# Some Call it White Trash, I prefer resourceful!



## bavaria72 (Jun 10, 2004)

I had to hang the Christmas lights last weekend and then turn around and leave town the next day. While I was hanging those damn things, I accidentally bumped my Terk 55 antenna (been a good antenna for me and kept the home owners ass. off my back). Anyway got back in town on Friday and that evening realized that I was no longer getting the ABC affiliate OTA. Rest of the channels were coming in but not ABC. Unfortunately here in Dallas, ABC is the only network broadcasting VHF. No sweat, I would just get my big ladder out and readjust. Well seems the wife was nice and loaned my ladder out to some one I didn't know. Great, no ABC and no way to get to the antenna on the 2nd story. Found a very long pole and poked at the antenna for about 20 minutes with no luck. Then an idea hit me. I remembered when I was initially hanging the antenna, each time I touched the cable input to the antenna, the signal for ABC jumped up. So I grabbed a white coat hanger out of the laundry room (brick on the house is a light gray), bent it into an "L" shape, made one end into a small hook, lightly taped it to the long pole, snagged it onto the cable input of the antenna and tada! - ABC is now coming in!
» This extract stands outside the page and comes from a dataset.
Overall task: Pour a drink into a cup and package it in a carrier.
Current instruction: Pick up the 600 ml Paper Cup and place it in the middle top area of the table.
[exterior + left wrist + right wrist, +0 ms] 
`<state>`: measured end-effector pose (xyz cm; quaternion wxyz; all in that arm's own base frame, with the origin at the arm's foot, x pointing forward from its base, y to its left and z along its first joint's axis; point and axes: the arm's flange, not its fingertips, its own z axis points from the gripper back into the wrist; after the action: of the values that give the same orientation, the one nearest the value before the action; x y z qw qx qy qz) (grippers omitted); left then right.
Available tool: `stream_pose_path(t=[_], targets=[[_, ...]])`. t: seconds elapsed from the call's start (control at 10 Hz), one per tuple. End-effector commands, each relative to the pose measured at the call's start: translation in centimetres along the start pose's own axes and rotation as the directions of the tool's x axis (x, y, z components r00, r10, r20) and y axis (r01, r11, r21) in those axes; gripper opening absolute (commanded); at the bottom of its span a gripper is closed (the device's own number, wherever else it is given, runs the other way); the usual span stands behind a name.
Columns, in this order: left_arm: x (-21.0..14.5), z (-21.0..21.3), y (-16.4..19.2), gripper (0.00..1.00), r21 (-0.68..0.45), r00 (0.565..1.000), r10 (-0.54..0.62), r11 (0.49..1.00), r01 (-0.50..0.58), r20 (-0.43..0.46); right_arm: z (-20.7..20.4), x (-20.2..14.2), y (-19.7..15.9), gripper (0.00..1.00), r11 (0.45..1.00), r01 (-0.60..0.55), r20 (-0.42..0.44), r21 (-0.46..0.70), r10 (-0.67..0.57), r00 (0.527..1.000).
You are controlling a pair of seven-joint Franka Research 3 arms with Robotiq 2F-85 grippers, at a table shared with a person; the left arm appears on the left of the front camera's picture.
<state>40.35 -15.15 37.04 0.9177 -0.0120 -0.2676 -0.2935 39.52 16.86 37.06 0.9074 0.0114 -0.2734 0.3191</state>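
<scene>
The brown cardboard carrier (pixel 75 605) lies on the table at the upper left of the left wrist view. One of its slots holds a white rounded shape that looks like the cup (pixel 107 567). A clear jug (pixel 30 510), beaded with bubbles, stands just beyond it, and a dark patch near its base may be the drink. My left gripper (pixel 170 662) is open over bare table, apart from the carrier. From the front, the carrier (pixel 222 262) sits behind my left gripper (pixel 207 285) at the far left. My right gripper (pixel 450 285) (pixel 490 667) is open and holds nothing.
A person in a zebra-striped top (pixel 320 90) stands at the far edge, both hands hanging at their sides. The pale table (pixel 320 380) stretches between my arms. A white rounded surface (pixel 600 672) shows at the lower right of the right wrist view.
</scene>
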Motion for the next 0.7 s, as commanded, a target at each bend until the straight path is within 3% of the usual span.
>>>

I went into the house, drug the wife outside to show her my wonderful handy work. To say the least, she was not particularly impressed. She mumbled something about being the white trash of the neighborhood as she walked back into the house. Once I get my ladder back, I'll fix it but until then, I can watch ABC. I looked at my wife and said "I prefer to consider it resourceful! Not white trash!" :lol: I'm rather pleased with myself!!!


----------



## boylehome (Jul 16, 2004)

bavaria72 said:


> I remembered when I was initially hanging the antenna, each time I touched the cable input to the antenna, the signal for ABC jumped up. So I grabbed a white coat hanger out of the laundry room (brick on the house is a light gray), bent it into an "L" shape, made one end into a small hook, lightly taped it to the long pole, snagged it onto the cable input of the antenna and tada!


So you have a loose connection? Upon first reading of your post, I thought that you hooked the coat hanger up to where it was connected to the Terk while dangling the long pole that the hanger was taped. Picturing this contraption sticking out on your dish! Now that would be white trash :lol:


----------